WORK TO BE COMPLETED. From the entries below, copy exactly the lines from the one that contains "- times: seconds" through the one that contains "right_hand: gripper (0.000", both included, and only those.

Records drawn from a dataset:
------------

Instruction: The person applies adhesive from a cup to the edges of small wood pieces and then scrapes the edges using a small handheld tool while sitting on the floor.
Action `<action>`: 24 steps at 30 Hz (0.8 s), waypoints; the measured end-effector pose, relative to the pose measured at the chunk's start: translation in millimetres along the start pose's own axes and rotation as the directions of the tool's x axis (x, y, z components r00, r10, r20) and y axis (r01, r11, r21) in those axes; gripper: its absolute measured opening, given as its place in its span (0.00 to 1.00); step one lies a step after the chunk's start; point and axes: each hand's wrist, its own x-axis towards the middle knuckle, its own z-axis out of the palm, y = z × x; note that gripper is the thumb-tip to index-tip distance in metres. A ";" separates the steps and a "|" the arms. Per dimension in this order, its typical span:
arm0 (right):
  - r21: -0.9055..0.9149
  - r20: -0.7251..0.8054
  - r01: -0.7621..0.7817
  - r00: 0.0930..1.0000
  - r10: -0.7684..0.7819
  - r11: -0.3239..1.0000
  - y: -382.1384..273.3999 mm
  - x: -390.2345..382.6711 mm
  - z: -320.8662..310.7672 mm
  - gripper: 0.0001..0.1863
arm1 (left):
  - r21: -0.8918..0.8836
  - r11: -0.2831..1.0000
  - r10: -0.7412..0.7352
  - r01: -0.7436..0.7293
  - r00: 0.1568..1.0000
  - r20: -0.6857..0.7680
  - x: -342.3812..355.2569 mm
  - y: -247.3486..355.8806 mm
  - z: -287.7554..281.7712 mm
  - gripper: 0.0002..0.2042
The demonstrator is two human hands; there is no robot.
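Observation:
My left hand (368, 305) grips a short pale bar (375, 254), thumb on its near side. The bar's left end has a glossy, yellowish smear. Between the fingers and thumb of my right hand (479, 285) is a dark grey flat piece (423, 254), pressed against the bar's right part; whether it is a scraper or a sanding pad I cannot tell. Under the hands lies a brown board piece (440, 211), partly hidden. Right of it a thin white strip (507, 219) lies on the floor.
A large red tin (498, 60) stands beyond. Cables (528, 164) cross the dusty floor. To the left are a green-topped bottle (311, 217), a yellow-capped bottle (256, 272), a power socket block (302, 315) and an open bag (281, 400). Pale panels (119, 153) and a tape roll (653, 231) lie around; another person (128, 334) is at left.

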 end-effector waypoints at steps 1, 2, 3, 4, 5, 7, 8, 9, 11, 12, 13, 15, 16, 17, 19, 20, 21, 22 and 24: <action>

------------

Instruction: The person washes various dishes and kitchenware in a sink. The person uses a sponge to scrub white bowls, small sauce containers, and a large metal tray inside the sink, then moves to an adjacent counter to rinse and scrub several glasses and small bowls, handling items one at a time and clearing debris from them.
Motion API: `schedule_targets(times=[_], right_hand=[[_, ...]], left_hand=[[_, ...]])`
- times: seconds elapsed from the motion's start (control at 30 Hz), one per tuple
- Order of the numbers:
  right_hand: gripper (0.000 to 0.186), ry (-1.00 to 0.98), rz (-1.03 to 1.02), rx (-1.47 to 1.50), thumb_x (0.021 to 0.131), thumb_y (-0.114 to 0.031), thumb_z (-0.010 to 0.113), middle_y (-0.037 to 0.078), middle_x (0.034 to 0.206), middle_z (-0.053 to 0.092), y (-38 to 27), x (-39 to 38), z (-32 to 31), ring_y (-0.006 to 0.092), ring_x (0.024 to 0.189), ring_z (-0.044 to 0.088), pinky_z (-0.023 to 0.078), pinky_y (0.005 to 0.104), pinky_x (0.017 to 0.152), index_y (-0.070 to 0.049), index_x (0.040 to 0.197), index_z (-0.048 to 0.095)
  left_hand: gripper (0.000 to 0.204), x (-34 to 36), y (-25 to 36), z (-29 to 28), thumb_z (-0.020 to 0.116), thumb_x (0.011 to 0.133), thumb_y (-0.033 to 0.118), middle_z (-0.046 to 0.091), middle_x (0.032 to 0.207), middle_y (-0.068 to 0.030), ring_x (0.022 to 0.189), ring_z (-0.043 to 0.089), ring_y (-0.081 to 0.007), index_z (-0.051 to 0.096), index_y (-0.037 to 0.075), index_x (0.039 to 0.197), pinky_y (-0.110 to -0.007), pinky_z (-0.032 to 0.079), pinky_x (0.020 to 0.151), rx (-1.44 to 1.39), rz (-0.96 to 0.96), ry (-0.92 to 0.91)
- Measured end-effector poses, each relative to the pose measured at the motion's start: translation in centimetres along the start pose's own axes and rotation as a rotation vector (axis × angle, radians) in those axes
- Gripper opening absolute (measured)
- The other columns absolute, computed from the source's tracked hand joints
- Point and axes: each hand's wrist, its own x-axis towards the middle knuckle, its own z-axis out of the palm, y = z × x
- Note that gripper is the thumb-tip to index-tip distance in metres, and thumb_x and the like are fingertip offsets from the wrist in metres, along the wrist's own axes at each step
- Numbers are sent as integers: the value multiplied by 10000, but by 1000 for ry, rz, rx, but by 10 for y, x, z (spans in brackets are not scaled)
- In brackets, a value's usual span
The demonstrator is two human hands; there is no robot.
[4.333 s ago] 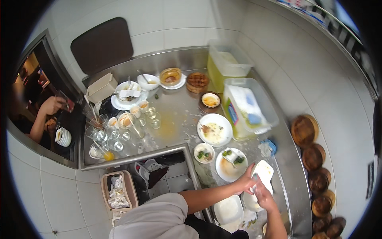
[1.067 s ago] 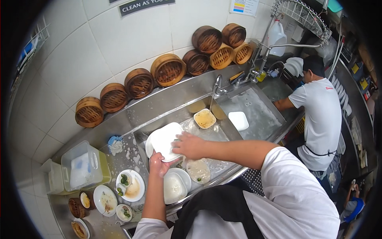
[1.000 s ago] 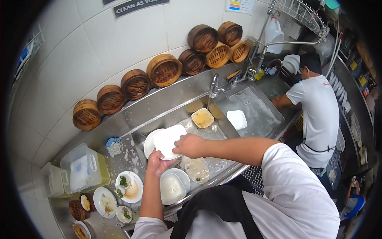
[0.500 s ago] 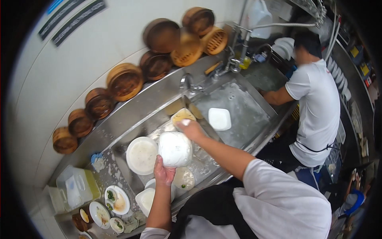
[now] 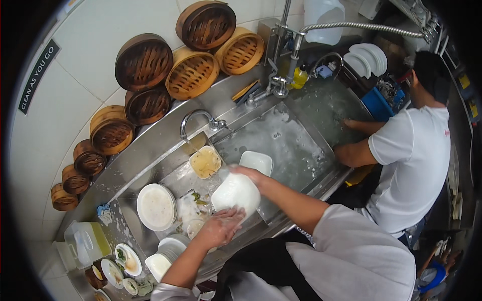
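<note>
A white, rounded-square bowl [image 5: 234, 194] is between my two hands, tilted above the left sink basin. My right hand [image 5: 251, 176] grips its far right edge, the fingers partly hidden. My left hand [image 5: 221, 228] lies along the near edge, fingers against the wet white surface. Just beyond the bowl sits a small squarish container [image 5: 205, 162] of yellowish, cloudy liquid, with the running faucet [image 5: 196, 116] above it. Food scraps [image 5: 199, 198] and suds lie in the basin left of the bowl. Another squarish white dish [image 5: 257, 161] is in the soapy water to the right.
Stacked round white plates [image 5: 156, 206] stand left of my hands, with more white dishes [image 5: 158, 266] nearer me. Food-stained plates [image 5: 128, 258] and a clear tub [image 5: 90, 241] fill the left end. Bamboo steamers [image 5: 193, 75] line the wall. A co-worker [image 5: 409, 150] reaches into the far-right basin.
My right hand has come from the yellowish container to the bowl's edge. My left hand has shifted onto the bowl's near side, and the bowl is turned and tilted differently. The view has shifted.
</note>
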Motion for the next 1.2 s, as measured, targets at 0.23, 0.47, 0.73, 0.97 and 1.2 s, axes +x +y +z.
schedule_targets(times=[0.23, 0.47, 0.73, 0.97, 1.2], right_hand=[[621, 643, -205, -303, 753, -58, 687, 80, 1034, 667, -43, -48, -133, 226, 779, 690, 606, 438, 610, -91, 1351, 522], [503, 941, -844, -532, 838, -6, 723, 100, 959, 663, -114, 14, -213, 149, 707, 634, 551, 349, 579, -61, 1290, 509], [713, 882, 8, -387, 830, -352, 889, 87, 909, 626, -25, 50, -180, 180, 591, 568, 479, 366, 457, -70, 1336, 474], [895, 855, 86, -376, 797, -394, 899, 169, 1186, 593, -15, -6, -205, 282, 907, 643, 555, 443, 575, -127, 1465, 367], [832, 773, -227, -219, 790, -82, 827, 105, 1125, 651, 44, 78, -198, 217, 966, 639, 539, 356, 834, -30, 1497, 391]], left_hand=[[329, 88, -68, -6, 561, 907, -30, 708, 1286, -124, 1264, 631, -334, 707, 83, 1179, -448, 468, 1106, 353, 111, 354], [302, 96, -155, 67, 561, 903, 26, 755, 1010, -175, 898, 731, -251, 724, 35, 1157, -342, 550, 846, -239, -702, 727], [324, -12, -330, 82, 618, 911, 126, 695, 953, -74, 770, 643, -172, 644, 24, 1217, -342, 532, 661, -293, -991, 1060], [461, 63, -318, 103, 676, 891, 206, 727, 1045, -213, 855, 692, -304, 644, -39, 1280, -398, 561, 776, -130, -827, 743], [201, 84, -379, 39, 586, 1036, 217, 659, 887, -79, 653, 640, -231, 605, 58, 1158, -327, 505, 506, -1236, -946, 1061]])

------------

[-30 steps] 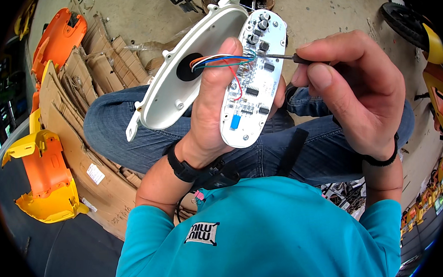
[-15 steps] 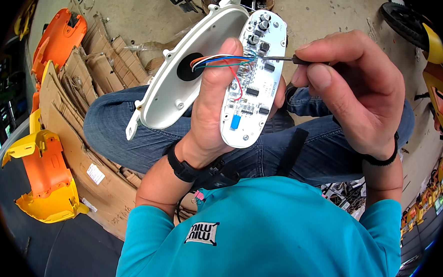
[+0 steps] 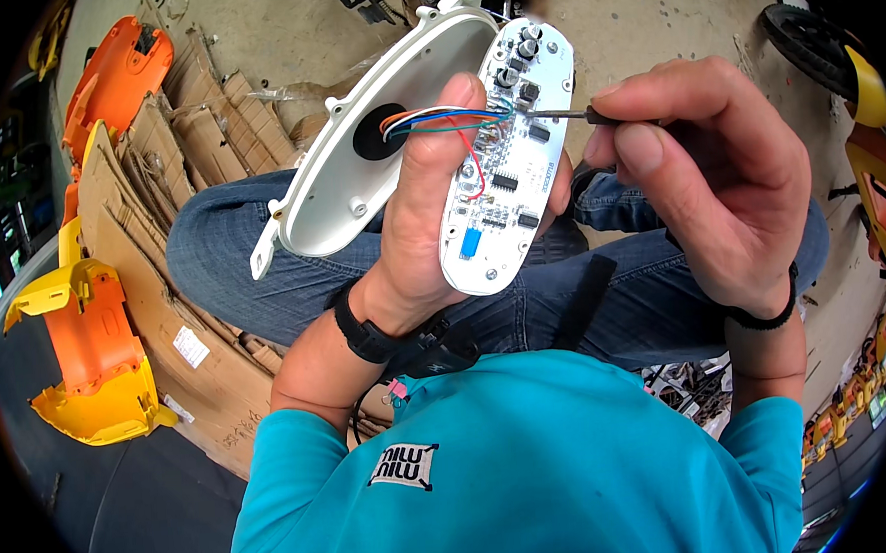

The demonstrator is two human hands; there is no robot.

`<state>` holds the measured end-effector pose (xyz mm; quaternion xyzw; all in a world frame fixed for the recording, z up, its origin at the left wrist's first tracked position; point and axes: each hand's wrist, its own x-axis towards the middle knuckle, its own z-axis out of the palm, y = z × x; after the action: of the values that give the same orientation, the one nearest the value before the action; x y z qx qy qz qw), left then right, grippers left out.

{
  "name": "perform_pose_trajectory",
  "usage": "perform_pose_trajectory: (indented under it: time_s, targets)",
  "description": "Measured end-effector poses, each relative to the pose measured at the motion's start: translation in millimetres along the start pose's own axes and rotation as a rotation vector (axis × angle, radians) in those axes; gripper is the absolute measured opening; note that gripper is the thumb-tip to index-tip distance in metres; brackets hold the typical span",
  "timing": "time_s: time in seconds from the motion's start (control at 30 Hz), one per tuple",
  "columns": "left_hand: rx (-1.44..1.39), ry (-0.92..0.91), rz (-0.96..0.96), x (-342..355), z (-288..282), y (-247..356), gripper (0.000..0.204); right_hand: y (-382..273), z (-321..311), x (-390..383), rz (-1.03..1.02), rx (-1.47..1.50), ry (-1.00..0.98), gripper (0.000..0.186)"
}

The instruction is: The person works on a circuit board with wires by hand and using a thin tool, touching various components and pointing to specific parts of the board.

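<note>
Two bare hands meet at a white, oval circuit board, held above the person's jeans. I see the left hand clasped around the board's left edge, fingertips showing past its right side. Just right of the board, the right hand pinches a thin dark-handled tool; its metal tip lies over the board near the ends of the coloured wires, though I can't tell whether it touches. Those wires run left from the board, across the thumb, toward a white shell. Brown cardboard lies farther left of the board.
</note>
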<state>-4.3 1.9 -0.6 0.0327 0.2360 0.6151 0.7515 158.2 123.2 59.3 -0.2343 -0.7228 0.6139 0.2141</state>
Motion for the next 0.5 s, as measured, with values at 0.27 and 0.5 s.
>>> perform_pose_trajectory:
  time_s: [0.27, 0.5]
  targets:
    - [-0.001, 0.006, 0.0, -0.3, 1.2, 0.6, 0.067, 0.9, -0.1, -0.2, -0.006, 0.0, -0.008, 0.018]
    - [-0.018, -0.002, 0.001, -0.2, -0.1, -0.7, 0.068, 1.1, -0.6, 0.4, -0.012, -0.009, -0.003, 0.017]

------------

RESULT OF THIS EXERCISE.
- times: seconds elapsed from the motion's start (control at 30 Hz), one per tuple
- Order of the numbers:
  right_hand: gripper (0.000 to 0.186), ry (-1.00 to 0.98), rz (-1.03 to 1.02), rx (-1.47 to 1.50), thumb_x (0.021 to 0.131), thumb_y (-0.114 to 0.031), thumb_z (-0.010 to 0.113), middle_y (-0.037 to 0.078), middle_x (0.034 to 0.206), middle_z (-0.053 to 0.092), y (-38 to 27), x (-39 to 38), z (-32 to 31), ring_y (-0.006 to 0.092), ring_x (0.024 to 0.189), ring_z (-0.044 to 0.088), pinky_z (-0.023 to 0.078), pinky_y (0.005 to 0.104), pinky_x (0.017 to 0.152), index_y (-0.070 to 0.049), index_x (0.040 to 0.197), index_z (-0.048 to 0.095)

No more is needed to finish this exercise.